To do – Determine how many lines in the entries below contain "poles", and output only that number.

Supplied records –
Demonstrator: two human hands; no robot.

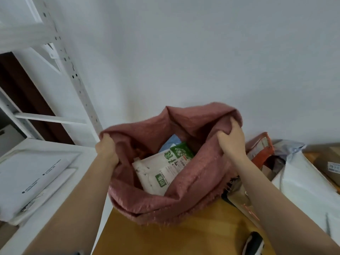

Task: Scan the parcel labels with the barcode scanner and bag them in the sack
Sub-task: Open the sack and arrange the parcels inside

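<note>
A pink woven sack [185, 203] stands open on the yellow table top [184, 238]. My left hand [106, 150] grips its rim on the left. My right hand [232, 140] grips the rim on the right. Inside lies a white parcel with green print [161, 172], and a pale blue parcel [170, 142] shows behind it. A black and white object, perhaps the barcode scanner [254, 242], lies on the table near my right forearm.
Several parcels are piled to the right: a large white mailer [303, 183], an orange bag [261, 150] and a cardboard box [329, 162]. A white shelf rack [60, 52] stands at the left, with white packages [31, 181] on its shelf. A plain wall is behind.
</note>
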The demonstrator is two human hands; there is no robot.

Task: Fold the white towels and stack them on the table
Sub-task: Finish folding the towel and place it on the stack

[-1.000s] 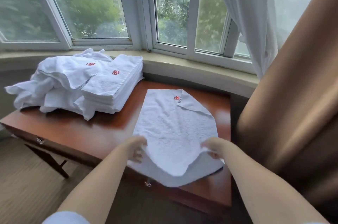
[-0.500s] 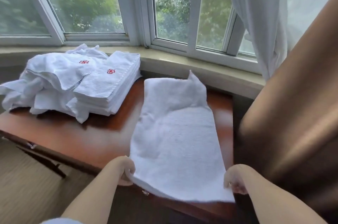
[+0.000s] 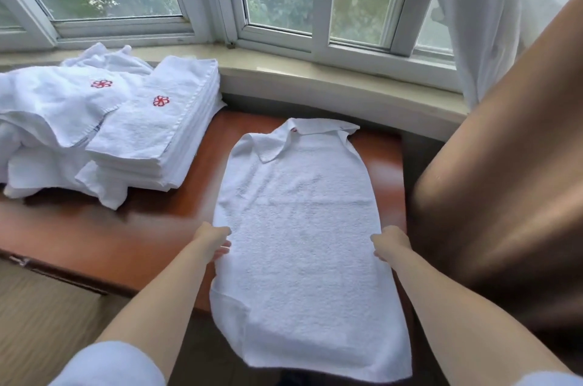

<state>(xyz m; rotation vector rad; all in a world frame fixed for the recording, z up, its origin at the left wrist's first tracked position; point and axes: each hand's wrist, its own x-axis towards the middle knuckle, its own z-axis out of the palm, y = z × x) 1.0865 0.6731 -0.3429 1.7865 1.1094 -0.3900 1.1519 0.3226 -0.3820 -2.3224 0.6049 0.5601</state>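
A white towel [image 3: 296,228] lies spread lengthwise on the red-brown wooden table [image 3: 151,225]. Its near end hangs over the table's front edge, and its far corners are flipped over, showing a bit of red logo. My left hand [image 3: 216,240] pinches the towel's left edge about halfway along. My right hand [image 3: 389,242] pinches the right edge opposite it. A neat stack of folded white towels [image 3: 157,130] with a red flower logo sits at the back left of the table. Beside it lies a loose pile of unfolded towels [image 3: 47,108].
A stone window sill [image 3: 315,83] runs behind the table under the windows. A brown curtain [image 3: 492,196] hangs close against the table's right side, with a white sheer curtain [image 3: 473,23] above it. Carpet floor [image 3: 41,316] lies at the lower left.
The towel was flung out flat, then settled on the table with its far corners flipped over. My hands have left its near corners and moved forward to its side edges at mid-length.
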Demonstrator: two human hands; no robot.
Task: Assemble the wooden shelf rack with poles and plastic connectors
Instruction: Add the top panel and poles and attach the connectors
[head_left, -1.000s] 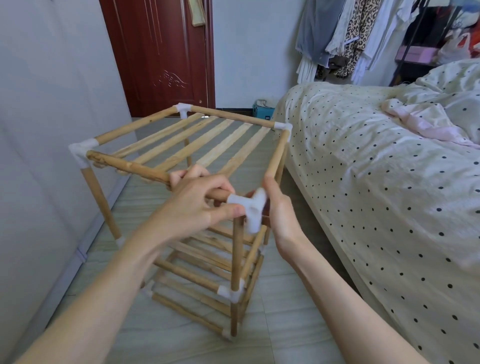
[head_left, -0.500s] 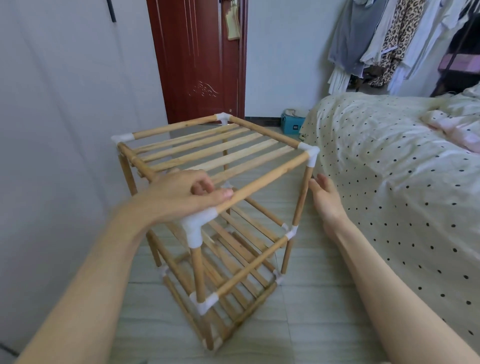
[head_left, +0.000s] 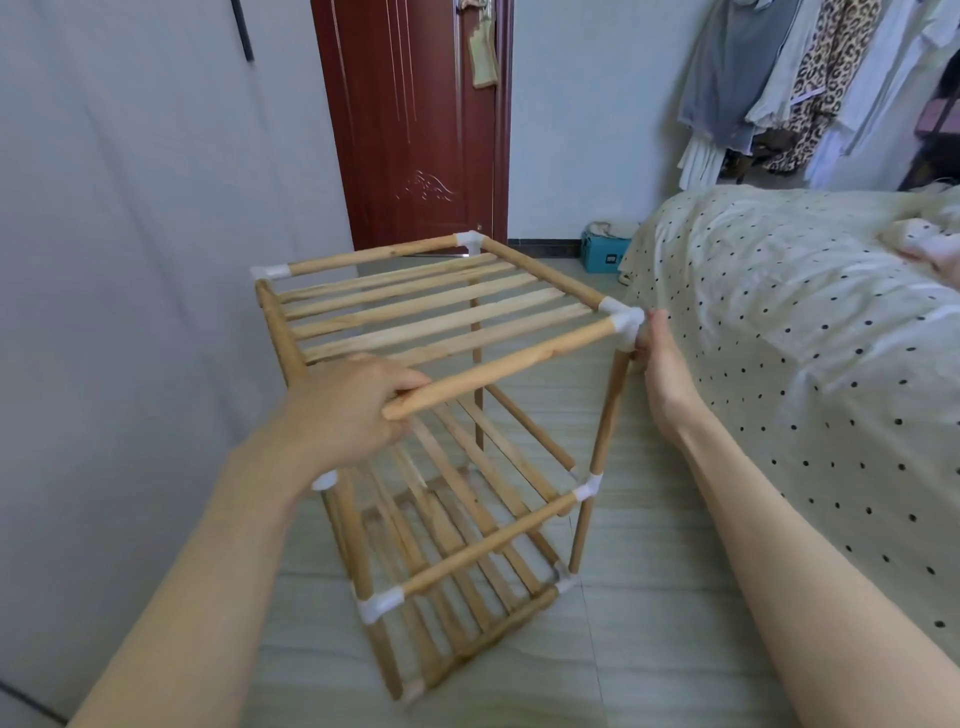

Expected output – 2